No sabemos bien cómo nos introdujimos un día en el intrincado y paradójico problema de la filosofía. Pero sabemos que ella tenía la frustrada intención de aclarar aquello que nos rodeaba y de lo que no éramos conscientes; pronto vimos que eso que nos rodeaba no era de ninguna forma fácil de entender, y al final, llegamos incluso a desesperar de ello.
La filosofía de pronto se dio cuenta de que su objetivo era “la cosa”; y lo que parecía inmediatamente obvio, se trastornó a sí mismo: resultó que la cosa era capaz de mutar y de desplazarse infinitamente hacia lugares no ocupados por el entendimiento, y la persecución se posponía indefinidamente, unas veces en lo sensible, otras veces en lo general, unas veces aquí, otras allá, pero siempre como “la cosa”, como algo que de algún modo tenía que tener cierta unidad.
Así es como nació la historia de un error perpetuado en la noche más oscura de los tiempos; primero la Idea mostró su vacuidad e inmovilidad, o, mejor dicho, su incapacidad para apresar el volumen de la cosa; en el siglo XIV asistimos ya a su ahorcamiento progresivo, y la cosa aparece como lo más natural del mundo; estaba delante nuestra, pero habíamos utilizado un telescopio demasiado complicado y torpe, cegados por la vanidad humana de alcanzar el infinito.
Y sin embargo también el sentido común perdió su validez; han pasado demasiadas cosas desde entonces como para seguir manteniéndolo. Nuestro siglo ha puesto boca abajo ese maravilloso sentido común en la política, la ciencia y la filosofía, e incluso en la vida cotidiana.

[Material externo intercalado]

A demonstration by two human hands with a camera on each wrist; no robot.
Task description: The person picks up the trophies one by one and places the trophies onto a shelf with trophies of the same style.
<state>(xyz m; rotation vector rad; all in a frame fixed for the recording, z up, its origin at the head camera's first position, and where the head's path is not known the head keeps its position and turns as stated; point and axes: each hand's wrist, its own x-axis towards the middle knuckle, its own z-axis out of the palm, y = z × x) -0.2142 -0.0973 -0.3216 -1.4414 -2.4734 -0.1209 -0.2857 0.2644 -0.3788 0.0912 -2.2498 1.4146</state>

En efecto, lo que sabemos de la cosa es lo siguiente: ni está delante de nuestras narices, ni se oculta en el trasmundo. Sería fácil hablar del inmanentismo como la solución final de la cosa, pero hay un problema en ello: la cosa no tiene la forma del objeto inmediatamente percibido. Hay una filosofía un poco ridícula que trata de demostrar que las cosas se reducen a hechos, a estados de cosas, etc; sin embargo, ¿quién se pone a pensar, en su experiencia de la vida diaria, en la silla en cuanto que silla o en la mesa en cuanto que mesa?
Paradójicamente, lo simple y objetivo es ya una abstracción; lo que los analíticos tratan, al descomponer la realidad en proposiciones lógicas, no es un acercamiento a la realidad que acaso no viéramos, sino una pura abstracción. Pues lo concreto también se puede dar bajo su forma.
Con la cosa tenemos, pues, el siguiente problema: su cuestión toma la forma de pregunta bajo la que estamos implicados como un a priori: no se puede huir de ella ni bajo las formas del trasmundo, ni bajo la idea de la atomización de los hechos que la componen: la cosa no son sus elementos, ni siquiera su valor, pues ella siempre está, de algún modo, huyendo de sí misma.
Por otro lado, sabemos algo positivo de la cosa: que de cualquier manera, toda reflexión torna sobre ella, todo movimiento necesita de ella, y que, como condición de la existencia más simple es inamovible desde su interrogante. El hombre no puede alcanzarla porque se encuentra inmerso en ella; y ella misma se burla de nosotros cada vez que, de forma “inteligente”, tratamos de apresarla.
Pero que conste que la cosa misma tiene una independencia al margen de todo interés humano por ella: a la cosa le importa bien poco los esfuerzos del hombre por entenderla.
Y sin embargo condición de cualquier existencia es su presentación, en todo hombre y en todo lugar, bajo el interrogante de su vida y de la vida ajena a ella y en la que está inscrito. Y esto en el funcionario, el campesino, el filósofo, el artista, el físico o el astronauta.